### [Task details]
All lines from the beginning of the listing through the line with "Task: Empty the" are to be copied word for word; the pictures are not.

--

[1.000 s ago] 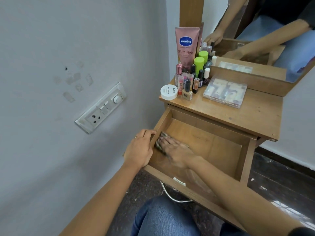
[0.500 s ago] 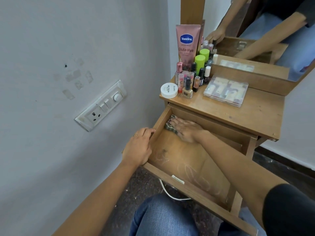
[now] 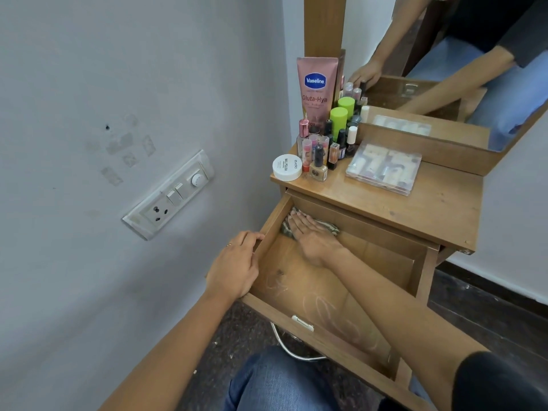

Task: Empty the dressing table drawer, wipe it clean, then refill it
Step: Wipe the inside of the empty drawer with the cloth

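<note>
Presently, the pulled-out brown wooden drawer (image 3: 314, 295) holds no contents, so emptying reads as done and wiping is the step in hand. The right hand (image 3: 311, 240) lies flat in the drawer's back left corner. Its fingers (image 3: 299, 221) are straight and close together, pressing a patterned grey-brown cloth (image 3: 329, 228) onto the drawer floor. A flat palm spreads pressure across the cloth.

The left hand (image 3: 234, 268) grips the drawer's left side wall with its fingers curled over the top edge. Its judged purpose is to steady the drawer against the wiping push. Pale smears and a dark spot show on the drawer floor toward the front, so that part looks unfinished.

Above and behind the drawer, on the wooden bench (image 3: 430, 212), stand the items presumably awaiting return:
- a pink Vaseline tube (image 3: 316, 90)
- a round white jar (image 3: 287, 167)
- small nail-polish bottles (image 3: 318, 163)
- a flat clear plastic case (image 3: 384, 167)

Risk noted: the jar and front bottles stand near the bench edge directly over the drawer, where a jolt could topple them.
</note>
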`<action>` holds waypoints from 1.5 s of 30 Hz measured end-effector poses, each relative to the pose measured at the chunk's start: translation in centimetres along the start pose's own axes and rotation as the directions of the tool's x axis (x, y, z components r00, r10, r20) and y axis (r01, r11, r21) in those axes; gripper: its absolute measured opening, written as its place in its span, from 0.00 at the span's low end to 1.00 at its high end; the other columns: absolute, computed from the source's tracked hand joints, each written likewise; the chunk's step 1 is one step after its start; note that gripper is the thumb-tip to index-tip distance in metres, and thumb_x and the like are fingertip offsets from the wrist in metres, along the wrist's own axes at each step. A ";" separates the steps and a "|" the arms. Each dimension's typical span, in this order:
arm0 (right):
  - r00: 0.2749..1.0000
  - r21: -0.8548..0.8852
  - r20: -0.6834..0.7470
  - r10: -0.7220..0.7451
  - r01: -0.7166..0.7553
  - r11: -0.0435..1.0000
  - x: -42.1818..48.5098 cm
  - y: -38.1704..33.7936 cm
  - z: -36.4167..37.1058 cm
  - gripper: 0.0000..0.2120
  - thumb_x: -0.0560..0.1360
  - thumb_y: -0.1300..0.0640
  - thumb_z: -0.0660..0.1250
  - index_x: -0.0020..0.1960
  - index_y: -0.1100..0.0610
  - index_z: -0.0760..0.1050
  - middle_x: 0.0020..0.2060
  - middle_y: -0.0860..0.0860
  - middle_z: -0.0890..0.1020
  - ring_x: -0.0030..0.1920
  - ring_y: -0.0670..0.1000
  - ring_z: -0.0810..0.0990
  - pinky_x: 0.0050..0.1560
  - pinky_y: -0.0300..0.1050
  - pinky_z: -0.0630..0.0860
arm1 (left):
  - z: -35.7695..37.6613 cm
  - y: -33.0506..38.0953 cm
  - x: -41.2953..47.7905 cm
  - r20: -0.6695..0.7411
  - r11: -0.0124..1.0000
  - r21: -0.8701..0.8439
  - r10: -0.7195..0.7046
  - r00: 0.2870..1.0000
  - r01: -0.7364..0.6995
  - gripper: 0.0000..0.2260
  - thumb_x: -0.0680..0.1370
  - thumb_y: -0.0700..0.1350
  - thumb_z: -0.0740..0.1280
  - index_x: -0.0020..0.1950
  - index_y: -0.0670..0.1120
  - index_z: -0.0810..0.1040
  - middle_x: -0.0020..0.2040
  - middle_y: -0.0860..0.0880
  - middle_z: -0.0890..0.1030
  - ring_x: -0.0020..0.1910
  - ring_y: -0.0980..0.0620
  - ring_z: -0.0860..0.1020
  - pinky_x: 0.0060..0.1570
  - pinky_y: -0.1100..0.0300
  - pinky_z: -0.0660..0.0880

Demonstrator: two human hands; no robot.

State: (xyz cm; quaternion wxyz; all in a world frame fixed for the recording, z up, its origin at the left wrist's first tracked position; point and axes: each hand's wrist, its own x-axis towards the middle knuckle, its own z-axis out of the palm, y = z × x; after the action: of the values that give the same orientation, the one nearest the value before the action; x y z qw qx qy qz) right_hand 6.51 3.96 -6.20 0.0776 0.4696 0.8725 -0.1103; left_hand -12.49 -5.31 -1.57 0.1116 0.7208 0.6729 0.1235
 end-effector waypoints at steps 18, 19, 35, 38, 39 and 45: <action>0.989 0.091 0.145 0.034 -0.047 0.995 -2.8 2.8 0.4 0.32 0.80 0.60 0.50 0.77 0.58 0.34 0.77 0.53 0.36 0.76 0.50 0.35 0.73 0.42 0.34 | 0.0 0.1 -0.4 -0.003 1.000 -0.001 0.017 1.000 -0.017 0.17 0.79 0.42 0.56 0.66 0.52 0.69 0.64 0.54 0.72 0.57 0.52 0.75 0.56 0.57 0.73; 0.989 0.092 0.145 0.031 -0.044 0.995 -2.3 2.5 0.2 0.32 0.80 0.60 0.50 0.77 0.58 0.34 0.77 0.53 0.36 0.76 0.50 0.35 0.73 0.42 0.34 | -0.1 0.1 -0.4 -0.006 1.000 0.004 0.015 1.000 -0.015 0.17 0.79 0.42 0.56 0.67 0.52 0.69 0.64 0.54 0.72 0.57 0.52 0.75 0.56 0.57 0.73; 0.992 0.143 0.123 0.018 -0.036 0.989 -5.4 4.2 0.4 0.31 0.82 0.56 0.50 0.77 0.59 0.35 0.77 0.54 0.37 0.76 0.50 0.35 0.74 0.42 0.35 | -0.3 -0.1 -0.4 0.011 1.000 -0.022 0.020 1.000 -0.020 0.17 0.79 0.41 0.55 0.66 0.53 0.69 0.64 0.55 0.72 0.59 0.53 0.74 0.60 0.57 0.72; 0.989 0.106 0.130 0.066 -0.080 0.991 -9.0 6.1 0.9 0.32 0.82 0.54 0.50 0.77 0.59 0.34 0.76 0.54 0.37 0.76 0.50 0.35 0.72 0.40 0.33 | -0.2 0.0 -0.5 0.007 1.000 -0.023 0.013 1.000 -0.013 0.17 0.79 0.42 0.55 0.67 0.53 0.69 0.65 0.54 0.72 0.59 0.53 0.75 0.58 0.57 0.72; 0.987 0.107 0.141 0.073 -0.089 0.990 -9.3 6.2 0.9 0.32 0.82 0.54 0.50 0.77 0.59 0.34 0.77 0.54 0.37 0.76 0.49 0.35 0.71 0.39 0.33 | -0.2 0.0 -0.5 0.006 1.000 -0.021 0.010 1.000 -0.010 0.17 0.79 0.42 0.55 0.67 0.53 0.68 0.65 0.54 0.72 0.59 0.53 0.75 0.58 0.57 0.72; 0.990 0.156 0.138 -0.001 -0.021 0.988 -4.2 3.5 0.0 0.32 0.81 0.56 0.50 0.77 0.59 0.34 0.77 0.55 0.37 0.76 0.51 0.35 0.73 0.43 0.35 | -0.1 0.1 -0.5 0.000 1.000 -0.017 0.014 1.000 -0.014 0.17 0.79 0.42 0.55 0.67 0.52 0.69 0.64 0.55 0.72 0.56 0.53 0.75 0.56 0.58 0.72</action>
State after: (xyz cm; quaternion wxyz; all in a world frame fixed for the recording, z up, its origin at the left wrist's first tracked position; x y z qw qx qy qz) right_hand 11.71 2.48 -5.58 0.1009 0.4700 0.8512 -0.2105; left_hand -12.46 -5.82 -1.43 0.1167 0.7246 0.6667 0.1298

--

### [Answer box]
[1.000 s ago] 
[0.500 s ago] 
[now] 

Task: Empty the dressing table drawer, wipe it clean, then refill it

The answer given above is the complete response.